Key research themes
1. How can optimization models improve discrete-part and batch production planning under capacity constraints?
This research area focuses on developing and applying mathematical optimization frameworks such as linear programming (LP), mixed-integer linear programming (MILP), and hierarchical planning to improve resource allocation, lot-sizing, capacity leveling, and cost-efficiency in discrete-part and batch production environments. Addressing capacity constraints and setup costs is critical for practical implementability and profit maximization in manufacturing systems. These models help planners manage limited resources, production setups, and demand fulfillment in a structured and computationally effective way.
2. What human and organizational factors influence effective production planning, scheduling, and control in project and manufacturing environments?

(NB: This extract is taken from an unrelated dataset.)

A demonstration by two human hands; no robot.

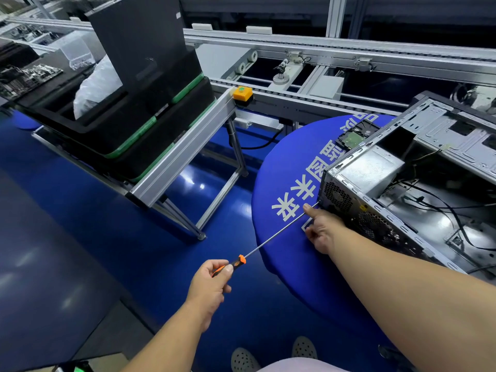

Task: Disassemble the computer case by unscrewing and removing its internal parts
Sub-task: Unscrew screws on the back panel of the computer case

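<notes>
Here the left hand [212,284] curls round the orange-and-black handle of a long steel-shafted screwdriver [271,238], whose tip meets the rear corner of the open grey metal computer case [402,189]. The right hand [320,226] pinches the shaft beside that corner, thumb extended. The case lies on a round blue-clothed table [290,167] with white Chinese characters, above a glossy blue floor [107,210].

- The left hand [212,284] grips the orange-and-black handle of a long screwdriver [271,240].
- Its tip meets the near-left corner of the open computer case [402,183], which lies on the blue counter [284,189].
- The right hand [320,228] rests at the case's rear panel, touching the shaft.
- A hard drive [354,136] lies on the counter just left of the case's far end.
- Black bins [128,124] sit far left.
</notes>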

This theme investigates socio-technical and organizational dimensions of production planning and control, focusing on the integration of human decision-makers, collaboration, and system design beyond purely mathematical or IT-driven optimization. It explores frameworks such as the Last Planner System and agent-based approaches that emphasize collaborative planning, constraint removal, and responsiveness to uncertainties and disturbances. The theme highlights the gap between theoretical/scheduling models and actual practice, and the necessity of incorporating organizational structures, knowledge management, and adaptive human-centric processes.
3. How do advanced and integrated production planning systems address nervousness, uncertainty, and coordination with supply chain and distribution in modern manufacturing?
This research area focuses on methodologies to reduce production plan nervousness and instability caused by demand variability and operational disturbances, improving the stability and responsiveness of master production scheduling through product-driven and multi-agent systems. Additionally, it includes integrated models that combine production scheduling with distribution planning to optimize inventories, costs, and profits. The emphasis is on employing intelligent systems, decentralized decision-making, and entrepreneurial production control to dynamically adapt production plans in volatile environments for better supply chain synchronization.